If you are a Nigerian, news in town is that of the reading and debating of the controversial social media bill sponsored by Sani Musa, a senator, as a means of curbing what authorities term “internet falsehood” and “manipulation”. The Bill has generated lots of attention within and outside Nigeria given that it has passed the second reading in the Nigerian senate. The bill seeks “jail” for offenders for putting out false information on social media.


Here is why I believe such an unnecessary bill spells doom for youth development in Nigeria:
“It will take us backward”. Recently, the federal government announced that it will be making available a sexual offenders register. Also, the Kano state government recently announced a law that only girls who have completed secondary school education can be legally married. Social media has played a huge role in achieving such inspiring feats in the crusade against rape and child-bride syndrome. Reports on social media {genuine and false) went viral. They’ve all contributed their one cents to sanitising our clime. Imagine what an absolute withdrawal of this power will do?
“It will lead to reduction of Youth Champions and Advocates”. Campaigns like #BringBackOurGirls, which helped put pressure to secure the release of some Chibok Boko Haram victims, were brought to limelight and caught the eye of the globe via social media. In the Social media bill (as referenced by “Paradigm Initiative”), Should you come in conflict with the authorities over a publication?

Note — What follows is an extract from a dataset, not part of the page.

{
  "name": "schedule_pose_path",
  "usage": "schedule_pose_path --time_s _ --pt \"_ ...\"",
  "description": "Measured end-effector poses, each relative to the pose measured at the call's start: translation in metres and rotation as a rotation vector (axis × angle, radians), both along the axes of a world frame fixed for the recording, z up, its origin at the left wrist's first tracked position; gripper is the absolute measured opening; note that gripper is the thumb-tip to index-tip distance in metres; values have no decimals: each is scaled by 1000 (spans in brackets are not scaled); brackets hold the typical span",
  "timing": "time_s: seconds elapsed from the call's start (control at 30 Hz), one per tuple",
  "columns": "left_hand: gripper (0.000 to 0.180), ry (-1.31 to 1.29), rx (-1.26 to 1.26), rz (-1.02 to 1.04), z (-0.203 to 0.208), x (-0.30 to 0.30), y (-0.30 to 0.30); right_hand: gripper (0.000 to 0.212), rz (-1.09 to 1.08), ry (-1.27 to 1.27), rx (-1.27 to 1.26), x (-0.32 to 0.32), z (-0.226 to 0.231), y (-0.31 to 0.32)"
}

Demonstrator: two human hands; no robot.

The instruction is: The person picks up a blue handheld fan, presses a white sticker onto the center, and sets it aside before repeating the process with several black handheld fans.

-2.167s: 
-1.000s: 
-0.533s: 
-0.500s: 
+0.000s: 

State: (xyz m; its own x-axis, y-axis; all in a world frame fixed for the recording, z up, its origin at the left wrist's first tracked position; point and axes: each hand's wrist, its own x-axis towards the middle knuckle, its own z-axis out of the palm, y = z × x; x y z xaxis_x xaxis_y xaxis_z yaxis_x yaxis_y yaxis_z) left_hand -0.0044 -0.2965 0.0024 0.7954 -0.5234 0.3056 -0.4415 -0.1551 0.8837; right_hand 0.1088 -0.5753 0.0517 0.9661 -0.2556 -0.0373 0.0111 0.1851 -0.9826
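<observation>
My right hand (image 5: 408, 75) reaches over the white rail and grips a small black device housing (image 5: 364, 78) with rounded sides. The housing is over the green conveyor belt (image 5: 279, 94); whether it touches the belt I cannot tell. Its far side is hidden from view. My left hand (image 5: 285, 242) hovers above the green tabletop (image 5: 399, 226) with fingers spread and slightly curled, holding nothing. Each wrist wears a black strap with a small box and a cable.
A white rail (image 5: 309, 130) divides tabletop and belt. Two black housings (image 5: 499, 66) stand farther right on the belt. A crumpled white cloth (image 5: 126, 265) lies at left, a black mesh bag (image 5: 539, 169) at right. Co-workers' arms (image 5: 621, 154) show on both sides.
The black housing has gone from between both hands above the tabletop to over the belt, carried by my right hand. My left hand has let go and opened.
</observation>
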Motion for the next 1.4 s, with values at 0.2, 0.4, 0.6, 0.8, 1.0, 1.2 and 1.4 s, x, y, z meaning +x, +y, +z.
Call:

You can’t take the issue to court until you have appealed to the law enforcement. This is an infringement to a right to fair hearing. From all angles, a typical Youth Advocate in this context will feel like a victim, leading to discouragement.

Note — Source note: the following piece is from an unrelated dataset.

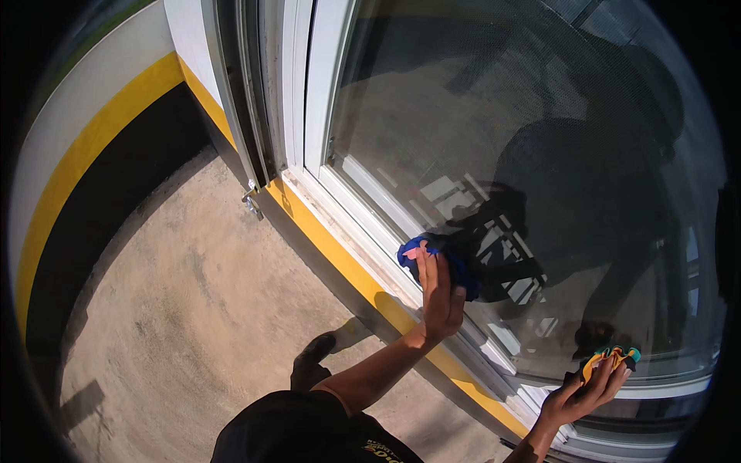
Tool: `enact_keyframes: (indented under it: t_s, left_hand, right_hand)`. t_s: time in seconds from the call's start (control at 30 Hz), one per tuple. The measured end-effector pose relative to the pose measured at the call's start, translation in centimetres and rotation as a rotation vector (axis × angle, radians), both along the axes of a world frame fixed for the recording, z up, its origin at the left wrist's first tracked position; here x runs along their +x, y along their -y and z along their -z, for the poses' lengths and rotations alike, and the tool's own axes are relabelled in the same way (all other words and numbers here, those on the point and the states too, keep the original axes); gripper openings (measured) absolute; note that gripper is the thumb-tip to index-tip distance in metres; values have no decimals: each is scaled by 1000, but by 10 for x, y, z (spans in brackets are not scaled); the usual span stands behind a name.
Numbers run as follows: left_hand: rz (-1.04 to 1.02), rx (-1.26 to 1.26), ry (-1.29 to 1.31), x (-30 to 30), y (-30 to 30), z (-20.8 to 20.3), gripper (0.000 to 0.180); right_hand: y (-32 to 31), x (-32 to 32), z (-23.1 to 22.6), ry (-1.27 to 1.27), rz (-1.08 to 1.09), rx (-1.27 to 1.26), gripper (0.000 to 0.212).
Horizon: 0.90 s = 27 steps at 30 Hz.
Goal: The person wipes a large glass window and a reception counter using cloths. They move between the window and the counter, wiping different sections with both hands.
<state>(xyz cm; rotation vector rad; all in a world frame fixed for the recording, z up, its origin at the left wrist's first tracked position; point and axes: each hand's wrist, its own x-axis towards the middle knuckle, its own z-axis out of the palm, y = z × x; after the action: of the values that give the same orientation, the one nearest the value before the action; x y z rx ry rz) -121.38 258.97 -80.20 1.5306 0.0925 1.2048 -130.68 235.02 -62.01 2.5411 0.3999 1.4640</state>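
My left hand (439,301) is closed on a crumpled blue cloth (457,268), which has a pink patch showing beside the fingertips. It presses the cloth against the lower part of a large window pane (432,116), close to the white frame (323,85). Farther right, my right hand (584,399) grips a bunched cloth (599,361) in yellow-orange, teal and black. This second cloth rests at the pane's lower right, near the bottom frame rail. My fingers partly cover both cloths.
Below the window runs a white sill (340,220) over a yellow band (332,251). A metal latch (252,202) sticks out at the corner by a grey upright track (251,100). On the left curves a white, yellow and black wall (116,127) above concrete floor (201,285). My dark shoe (315,351) stands there.
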Motion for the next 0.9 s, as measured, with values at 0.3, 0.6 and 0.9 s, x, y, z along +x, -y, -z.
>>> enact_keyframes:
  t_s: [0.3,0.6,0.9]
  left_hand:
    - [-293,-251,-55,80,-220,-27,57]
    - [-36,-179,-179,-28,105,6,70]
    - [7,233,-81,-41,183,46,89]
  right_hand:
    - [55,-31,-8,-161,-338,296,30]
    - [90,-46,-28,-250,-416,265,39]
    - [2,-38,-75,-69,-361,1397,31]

“It will distract us from genuine problems”. Nigeria has the highest number of child brides in Africa – some 23 million of them. A few days ago the Nigerian health minister for state, Adeleke Mamora broke the news that Nigeria now has the highest number of HIV-infected babies in the world. Eleven (11) states are yet to domesticate the Child Rights Act (2003), namely Bauchi, Borno, Jigawa, Kano, Adamawa, Gombe, Katsina, Yobe, Zamfara, Sokoto and Kebbi states, which explains why there is high prevalence of child marriage in these states. As at October 2018, Nigeria has 13.2 million out of school children. Over 23% of our total population is currently unemployed (This is an all-time high record), this explains why more youths are going into crimes and other social vices. We’ve been keeping them idle, we should be preoccupied with how to keep them productively engaged.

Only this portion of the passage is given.